Yarım asırdır bu tür olaylarda, böylesi kurulan tuzaklarda binlerce insanını kaybetmiş böylesi onlarca badire atlatmış bir ülkenin topraklarında bu lafları etmek hangi akılla açıklanır bilinmez.
15 Temmuz'da Aklınız Neredeydi...
Biz bu sokak aklını 15 Temmuz'da hiç göremedik.
Senin arkasından hançerlediğin genel başkanından, partinin iki numarası senden ve diğerlerinden FETÖ'ye karşı hiç böyle sokak çağrısı göremedik.

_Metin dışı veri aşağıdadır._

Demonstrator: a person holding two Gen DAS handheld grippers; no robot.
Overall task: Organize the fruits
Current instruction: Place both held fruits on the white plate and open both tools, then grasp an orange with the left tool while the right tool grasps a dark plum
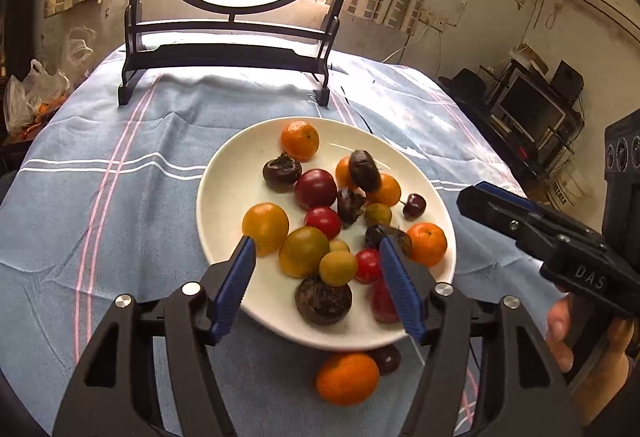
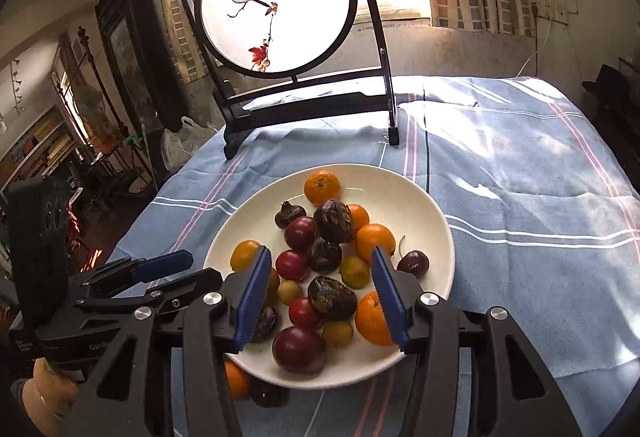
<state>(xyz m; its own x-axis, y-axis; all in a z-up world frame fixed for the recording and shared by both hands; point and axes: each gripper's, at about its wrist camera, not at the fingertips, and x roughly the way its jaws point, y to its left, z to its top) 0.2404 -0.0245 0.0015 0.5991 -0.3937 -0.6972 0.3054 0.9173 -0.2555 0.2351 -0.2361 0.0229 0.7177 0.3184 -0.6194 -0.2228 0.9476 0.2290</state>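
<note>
My left gripper (image 1: 318, 257) hangs over the near rim of the white plate (image 1: 236, 177), jaws apart with nothing between the blue pads. My right gripper (image 2: 318, 277) hovers over the same plate (image 2: 424, 213), jaws also apart and empty. The fruit is heaped on the plate: mandarins, red plums, yellow-green plums, dark wrinkled passion fruits, and a cherry (image 2: 413, 263) on the right side. One mandarin (image 1: 347, 379) and a dark fruit (image 1: 387, 358) lie off the plate on the blue striped cloth (image 1: 120, 197) covering the bench, just beside the near rim. Behind the plate stands a round bird-painting screen (image 2: 276, 5) in a black frame.
</note>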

Madem bu kadar sokağa meraklısınız, madem bu kadar sokak çocuğusunuz, o gün aklınız neredeydi.
Dökülseydiniz ya bugünkü gibi ortalıklara davet erseydiniz ya insanları meydanlara sokaklara.
Gıkınız çıkmadı...
Şimdi hal böyle olunca da insan sormadan edemiyor.
Yoksa sizde, yoksa sizde...
Hadi beni daha fazla konuşturmayın...
Sizi Gidi Sizi...
Tam insanları sokağa davet edeceğiniz gün hepiniz yok oldunuz.

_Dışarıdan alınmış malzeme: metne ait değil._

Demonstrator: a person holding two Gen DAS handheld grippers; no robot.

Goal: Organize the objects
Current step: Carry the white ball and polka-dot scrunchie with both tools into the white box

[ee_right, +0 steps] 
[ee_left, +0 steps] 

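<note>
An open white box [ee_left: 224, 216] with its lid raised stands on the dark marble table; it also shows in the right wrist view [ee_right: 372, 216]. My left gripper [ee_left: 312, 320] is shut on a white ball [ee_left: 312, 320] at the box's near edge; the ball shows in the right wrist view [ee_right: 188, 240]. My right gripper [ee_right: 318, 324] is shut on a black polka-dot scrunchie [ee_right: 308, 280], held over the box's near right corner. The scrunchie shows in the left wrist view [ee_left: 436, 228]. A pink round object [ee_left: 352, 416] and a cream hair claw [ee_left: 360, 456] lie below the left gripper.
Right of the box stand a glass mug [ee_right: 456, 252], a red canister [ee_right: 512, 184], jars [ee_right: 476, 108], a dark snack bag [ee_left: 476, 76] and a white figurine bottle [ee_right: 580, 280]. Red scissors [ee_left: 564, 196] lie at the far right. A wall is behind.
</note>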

Neredeydi aklınız, neredeydi bedeniniz?
Bu işler öyle belediye başkanın evine kurulup televizyonda darbe girişimini seyretmekle olmuyor.
Görmedik mi zannediyorsunuz, 15 Temmuz gecesi kayboldunuz, 16 Temmuz sabahı darbe engellenip darbeci vatan hainleri don atlet milletin huzuruna atılınca ortalığa çıkıp vatansever kesildiniz.
Biz bu ucuz numaraları yedik mi zannediyorsunuz.
Başka Numaranız Kalmadı...
Bundan dolayı dönüp dönüp aynı şeyleri tekrar ediyorsunuz.
Sokağa davet, sivil itaatsizliğe çağrı, sokakları karıştırmak, gerilim kaos partinin politikası haline geldi.
Kılıçdaroğlu'nun adalet yürüyüşü bu işte ki ilk denemeydi.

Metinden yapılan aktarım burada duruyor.